Romney konnte damit in seinem Heimatstaat den dringend benötigten Sieg einfahren.

«Dieser Abend markiert den Beginn eines Comebacks - eines Comebacks für Amerika», sagte er unter dem Jubel seiner Anhänger am Dienstag. «Washington ist kaputt und wir werden etwas dagegen tun.»

Er werde die Präsidentenwahl im November gewinnen und Amerika aus der Krise führen. Seine schärfsten Rivalen, Senator McCain und Ex-Gouverneur Mike Huckabee, erkannten den Sieg Romneys an.

«Ich respektiere den Entscheid», sagte McCain. Er verwies darauf, dass Romney in Michigan aufgewachsen sei und dieser dort ein «Heimspiel» gehabt habe.

«Weiter offenes Rennen»

Das Rennen um die Kandidaten-Kür im Lager der Republikaner ist nach Ansicht von Kommentatoren «weiterhin offen». Am Wochenende stehen wichtige Abstimmungen in Nevada und South Carolina bevor.
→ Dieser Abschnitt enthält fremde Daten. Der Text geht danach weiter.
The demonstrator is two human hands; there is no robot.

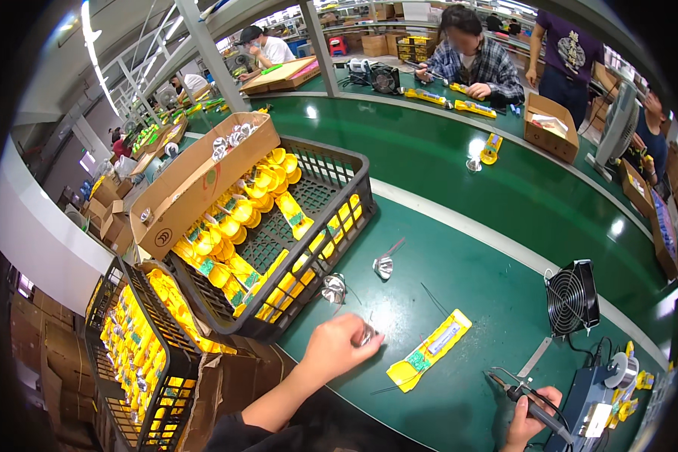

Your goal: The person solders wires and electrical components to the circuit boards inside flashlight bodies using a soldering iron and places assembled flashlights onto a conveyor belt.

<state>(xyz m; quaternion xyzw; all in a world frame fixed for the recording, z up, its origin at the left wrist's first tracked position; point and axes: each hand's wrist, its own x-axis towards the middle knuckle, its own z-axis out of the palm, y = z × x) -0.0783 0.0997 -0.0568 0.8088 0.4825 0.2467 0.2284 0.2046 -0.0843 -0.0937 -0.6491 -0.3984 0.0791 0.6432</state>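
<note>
My left hand (337, 348) is closed, with its fingers pinched around a small silver reflector cup (366, 334) just above the green tabletop. My right hand (532, 419) grips a soldering iron (539, 410), its tip pointing up and left. Between my hands lies a yellow plastic housing (452, 329), holding a green circuit board and a grey-blue cylindrical cell. Thin dark wires stick out near both of its ends. Two more silver reflectors, one here (383, 268) with a red wire, the other (333, 288) beside the crate, rest on the table.
A black crate (344, 156) of yellow housings, topped by a cardboard box (207, 177) of reflectors, stands left. Another filled crate (175, 354) is lower left. At right are a small fan (572, 299) and a soldering station with a solder spool (622, 371). People work beyond the green conveyor (399, 143).
</note>
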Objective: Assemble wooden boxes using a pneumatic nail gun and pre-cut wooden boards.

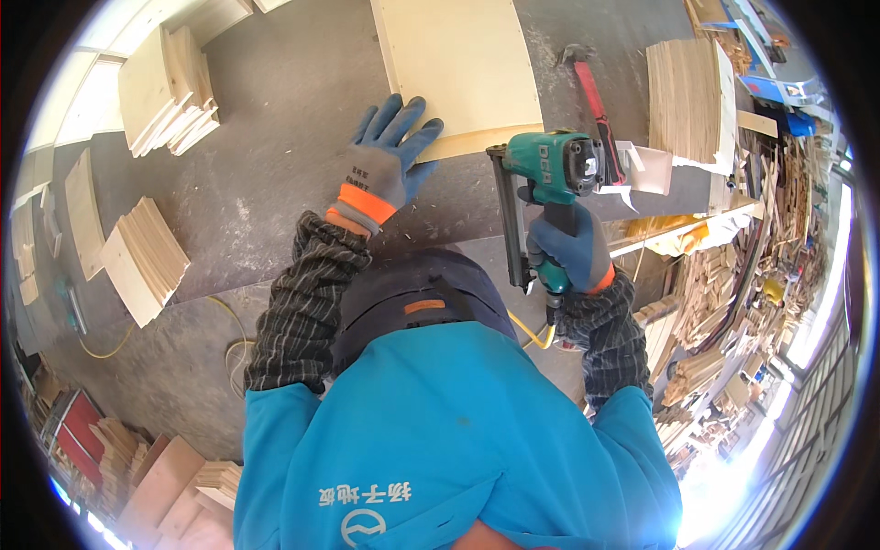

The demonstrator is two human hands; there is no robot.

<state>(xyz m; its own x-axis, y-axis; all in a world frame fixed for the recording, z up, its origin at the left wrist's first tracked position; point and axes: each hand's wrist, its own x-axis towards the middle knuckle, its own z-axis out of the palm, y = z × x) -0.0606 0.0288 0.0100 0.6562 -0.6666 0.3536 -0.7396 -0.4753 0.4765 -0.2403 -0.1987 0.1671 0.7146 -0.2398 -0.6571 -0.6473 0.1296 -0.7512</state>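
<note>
A pale wooden panel (458, 69) with a raised strip (490, 140) along its near edge lies on the dark worktable. My left hand (392, 151), in a grey and blue work glove with an orange cuff, rests at the panel's near left corner, fingers spread. In my gloved right hand (573, 243) is a green pneumatic nail gun (548, 165), gripped by its handle. Its nose sits close to the strip's near right end; I cannot tell whether they touch. From the handle's base runs a yellow air hose (536, 337).
A hammer (594, 101) with a red and black handle lies right of the panel, beside a small white box (649, 171). Stacks of thin boards stand at the right (683, 101), far left (170, 92) and left (147, 257). Wood scraps (706, 321) pile up at the right.
</note>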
Romney, der bei den bisherigen Abstimmungen in Iowa und New Hampshire enttäuschend abgeschnitten hatte, erhielt nach Auszählung von rund 80 Prozent der Wahlbezirke 39 Prozent der Stimmen.

McCain kam demzufolge auf 30 Prozent, der religiös orientierte Huckabee lediglich auf 16 Prozent. Der frühere New Yorker Bürgermeister Rudy Giuliani lag abgeschlagen bei drei Prozent.

«Reiner Schönheitswettbewerb»

Die Demokraten hatten den Wahlkampf in Michigan boykottiert, weil der Bundesstaat seinen Wahltermin entgegen Absprachen mit den Parteien vorverlegt hatte. Michigan werde daher bei der abschliessenden Kandidatenkür beim Wahlparteitag der Demokraten im Sommer mit keinem Delegierten vertreten sein, heisst es.

Allerdings hatte die Senatorin Hillary Clinton ihre Kandidatur nicht rechtzeitig zurückgezogen und ihr Name stand auf den Wahlzetteln. Sie erhielt rund 58 Prozent der Stimmen. «Es handelt sich um einen reinen Schönheitswettbewerb ohne praktische Bedeutung», meinten Kommentatoren.

Als entscheidender Termin der Vorwahlen gilt der «Mega-Dienstag» am 5. Februar, wenn in 22 Bundesstaaten gewählt wird. Offiziell werden die Kandidaten erst auf den Parteitagen beider Parteien Ende August/Anfang September gekürt. Die Präsidentenwahl findet am 4. November statt.